Couronné par le National Book Award , élu meilleur livre de l’année 2012 par la presse américaine, « Dans le silence du vent », le nouveau roman de Louise Erdrich s’interroge avec force et une émotion à peine contenue sur l'amitié, l'amour, la colère, la justice et l'injustice, au sein de la culture amérindienne, à travers la voix d’un adolescent indien.

 

Une voix à la Dickens, celle de Joe, 13 ans qui vit dans une réserve du  Dakota du Nord où son père est juge et sa mère travailleuse sociale. Joe un adolescent ordinaire aux plaisirs ordinaires, forme avec ses trois amis une petite bande d’inséparables, tous amateurs de whisky et de filles mais néanmoins soucieux de leurs racines et de leur culture.

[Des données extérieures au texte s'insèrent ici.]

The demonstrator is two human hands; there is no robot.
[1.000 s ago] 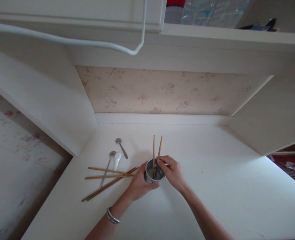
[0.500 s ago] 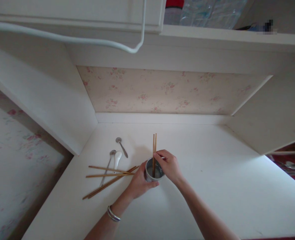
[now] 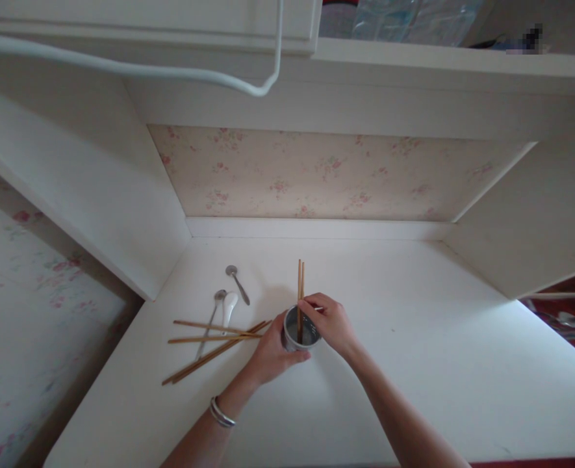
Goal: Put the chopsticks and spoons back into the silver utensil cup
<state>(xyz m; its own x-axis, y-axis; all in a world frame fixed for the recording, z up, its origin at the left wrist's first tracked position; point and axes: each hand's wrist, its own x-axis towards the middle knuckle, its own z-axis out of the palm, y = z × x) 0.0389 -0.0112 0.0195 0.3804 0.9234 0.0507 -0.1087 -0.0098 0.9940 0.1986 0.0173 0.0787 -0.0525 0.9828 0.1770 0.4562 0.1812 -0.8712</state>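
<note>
My left hand (image 3: 273,351) is wrapped round the side of a grey metal cup (image 3: 297,348), whose open mouth faces up toward me. My right hand (image 3: 330,324) pinches a pair of wooden chopsticks (image 3: 300,283) over the rim. Their lower ends are inside the cup and their upper ends point away from me. Left of the cup, several loose chopsticks (image 3: 204,361) lie crossed on the white surface. A white spoon (image 3: 229,309) and a long-handled metal spoon (image 3: 214,315) lie partly under them. Farther back is a shorter metal spoon (image 3: 238,286).
The white countertop (image 3: 389,390) is bounded by a left side panel (image 3: 121,195) and a right side panel (image 3: 521,214). A white cable (image 3: 170,73) hangs across the upper left, in front of the cabinet. Clear plastic packages (image 3: 414,19) sit on the shelf above.
The view has shifted slightly. Both hands, the cup and the chopsticks keep nearly the same positions, with the chopsticks still pinched inside the cup.
</note>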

La vie de Joe bascule un soir où sa mère ne rentre pas à la maison. Agressée et violée elle n’a dû sa survie qu’à une fuite inespérée et demeure depuis prostrée, dans la totale incapacité d’identifier son agresseur. Son père confie la situation à la justice mais Joe perdant patience face aux lenteurs de l’enquête, décide avec ses amis de mener la sienne. Celle-ci marquera la fin de son innocence dans la découverte d’un monde brutal, aux prises avec les mystères terrifiants du sexe, un univers divisé par de vieilles histoires de  familles, conflits, haines recuites et rancunes au sein d’une réserve, victime de la longue histoire de la spoliation des droits et du patrimoine des Amérindiens.

La progression de l’enquête entretient le suspense du roman dont le texte et les dialogues sinuent superbement entre comédie, paraboles, surnaturel et récit d’initiation en une évocation réaliste du monde de l’adolescence et de ses premiers émois d’adultes. Une prose galvanisée par la sourde colère de Louise Eldrich, face aux  injustices dont sont victimes les femmes indiennes, rappelant qu’une Amérindienne sur trois connaît un viol ou des violences sexuelles au cours de sa vie, sans grand risque de condamnation de la part de  la justice américaine.

 

* Dans le silence du vent. Louise Erdrich Ed. Albin Michel. 462 p. 22,50 euros.